Action item:
This calls for a word-for-word copy of all the data, with each picture removed.

########################################

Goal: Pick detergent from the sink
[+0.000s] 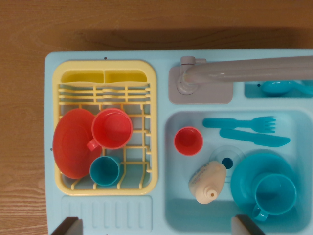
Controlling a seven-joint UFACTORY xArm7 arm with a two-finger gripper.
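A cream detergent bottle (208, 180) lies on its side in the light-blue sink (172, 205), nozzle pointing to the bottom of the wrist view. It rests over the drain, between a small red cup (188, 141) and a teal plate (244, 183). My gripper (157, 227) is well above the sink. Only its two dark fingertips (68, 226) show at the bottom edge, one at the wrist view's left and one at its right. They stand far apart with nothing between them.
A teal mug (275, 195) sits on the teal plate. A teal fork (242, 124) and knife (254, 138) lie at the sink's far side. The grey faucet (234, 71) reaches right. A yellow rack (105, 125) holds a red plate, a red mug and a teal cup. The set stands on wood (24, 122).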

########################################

Result of this task:
Goal: Pick detergent from the sink
[+0.000s] 
Controlling a seven-joint UFACTORY xArm7 arm with a two-finger gripper.
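A cream detergent bottle (208, 180) lies on its side in the light-blue sink (172, 205), nozzle pointing to the bottom of the wrist view. It rests over the drain, between a small red cup (188, 141) and a teal plate (244, 183). My gripper (157, 227) is well above the sink. Only its two dark fingertips (68, 226) show at the bottom edge, one at the wrist view's left and one at its right. They stand far apart with nothing between them.
A teal mug (275, 195) sits on the teal plate. A teal fork (242, 124) and knife (254, 138) lie at the sink's far side. The grey faucet (234, 71) reaches right. A yellow rack (105, 125) holds a red plate, a red mug and a teal cup. The set stands on wood (24, 122).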

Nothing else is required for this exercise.